In a basic medium, ${\text{MnO}}_4^{-}$ is reduced to ${\text{MnO}}_2$. The change in oxidation state of Mn is from $+7$ to $+4$, so its n-factor is $3$.
The problem explicitly states that iodide ions are oxidized to molecular iodine (${\text{I}}_2$). The change in oxidation state for iodine is from $-1$ to $0$, so the n-factor for ${\text{I}}^{-}$ is $1$.

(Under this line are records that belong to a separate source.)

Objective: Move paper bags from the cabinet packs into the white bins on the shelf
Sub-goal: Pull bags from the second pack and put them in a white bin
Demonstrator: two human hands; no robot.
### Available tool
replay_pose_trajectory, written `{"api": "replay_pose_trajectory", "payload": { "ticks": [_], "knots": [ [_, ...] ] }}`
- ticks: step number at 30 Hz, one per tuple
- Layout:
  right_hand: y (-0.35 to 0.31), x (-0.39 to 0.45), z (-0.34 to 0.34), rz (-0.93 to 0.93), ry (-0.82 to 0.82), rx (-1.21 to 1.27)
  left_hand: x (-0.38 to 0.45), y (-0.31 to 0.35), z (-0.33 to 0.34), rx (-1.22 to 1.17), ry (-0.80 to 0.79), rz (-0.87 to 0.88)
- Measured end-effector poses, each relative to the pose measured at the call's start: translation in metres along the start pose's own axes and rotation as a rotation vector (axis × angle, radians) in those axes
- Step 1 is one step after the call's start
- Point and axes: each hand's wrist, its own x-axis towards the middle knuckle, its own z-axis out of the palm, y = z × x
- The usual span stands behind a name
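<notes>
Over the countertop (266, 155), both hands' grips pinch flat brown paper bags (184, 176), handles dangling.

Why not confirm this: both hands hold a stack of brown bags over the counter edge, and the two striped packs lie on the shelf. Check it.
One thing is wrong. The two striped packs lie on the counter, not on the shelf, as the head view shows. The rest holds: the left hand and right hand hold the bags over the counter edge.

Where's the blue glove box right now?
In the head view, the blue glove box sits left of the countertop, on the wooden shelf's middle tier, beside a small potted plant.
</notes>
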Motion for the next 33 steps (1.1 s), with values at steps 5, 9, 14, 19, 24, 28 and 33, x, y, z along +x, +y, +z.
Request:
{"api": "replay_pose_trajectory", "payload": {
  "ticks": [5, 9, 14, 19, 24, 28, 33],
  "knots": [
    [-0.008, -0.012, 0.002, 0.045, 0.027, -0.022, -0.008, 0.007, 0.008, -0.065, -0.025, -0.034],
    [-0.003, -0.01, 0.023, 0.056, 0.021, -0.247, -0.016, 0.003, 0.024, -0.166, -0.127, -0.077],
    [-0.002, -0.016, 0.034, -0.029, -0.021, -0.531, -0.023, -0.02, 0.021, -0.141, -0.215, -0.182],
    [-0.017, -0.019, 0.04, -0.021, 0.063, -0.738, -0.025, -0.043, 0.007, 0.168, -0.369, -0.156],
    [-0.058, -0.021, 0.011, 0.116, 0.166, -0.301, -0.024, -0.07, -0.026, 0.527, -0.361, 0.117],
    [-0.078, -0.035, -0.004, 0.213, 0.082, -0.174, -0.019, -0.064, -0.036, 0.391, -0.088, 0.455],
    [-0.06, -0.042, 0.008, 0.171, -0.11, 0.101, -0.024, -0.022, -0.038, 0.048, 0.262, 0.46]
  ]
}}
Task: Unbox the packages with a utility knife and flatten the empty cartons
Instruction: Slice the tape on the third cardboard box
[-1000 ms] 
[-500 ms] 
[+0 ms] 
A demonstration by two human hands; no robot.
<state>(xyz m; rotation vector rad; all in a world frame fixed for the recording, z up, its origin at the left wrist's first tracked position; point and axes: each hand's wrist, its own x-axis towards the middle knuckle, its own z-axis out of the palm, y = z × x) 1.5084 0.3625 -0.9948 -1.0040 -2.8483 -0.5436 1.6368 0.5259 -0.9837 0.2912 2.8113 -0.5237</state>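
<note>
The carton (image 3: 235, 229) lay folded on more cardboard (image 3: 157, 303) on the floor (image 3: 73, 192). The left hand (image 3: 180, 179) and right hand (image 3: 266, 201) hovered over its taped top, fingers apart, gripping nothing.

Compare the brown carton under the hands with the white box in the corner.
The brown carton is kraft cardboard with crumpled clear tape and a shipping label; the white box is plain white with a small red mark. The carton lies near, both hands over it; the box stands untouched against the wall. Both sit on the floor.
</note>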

Equivalents of ${\text{MnO}}_4^{-}$ = $100\times 3=300\text{ meq}$
Equivalents of ${\text{I}}^{-}$ = $750\times 1=750\text{ meq}$

Since ${\text{MnO}}_4^{-}$ is the limiting reagent, the equivalents of ${\text{I}}_2$ produced will be equal to the equivalents of ${\text{MnO}}_4^{-}$ consumed.
Equivalents of ${\text{I}}_2$ formed = $300\text{ meq}$

The liberated iodine is titrated with thiosulphate (${\text{S}}_2{\text{O}}_3^{2-}$):
${\text{I}}_2+2{\text{S}}_2{\text{O}}_3^{2-}\to 2{\text{I}}^{-}+{\text{S}}_4{\text{O}}_6^{2-}$

For thiosulphate, the n-factor is $1$ (as $2$ moles of ${\text{S}}_2{\text{O}}_3^{2-}$ lose $2$ moles of electrons).
From the law of equivalence:
Equivalents of ${\text{S}}_2{\text{O}}_3^{2-}$ = Equivalents of ${\text{I}}_2$
$\text{Molarity}\times \text{Volume (in mL)}\times \text{n-factor}=300$
$x\times 300\times 1=300$
$x=1$

Answer: $1$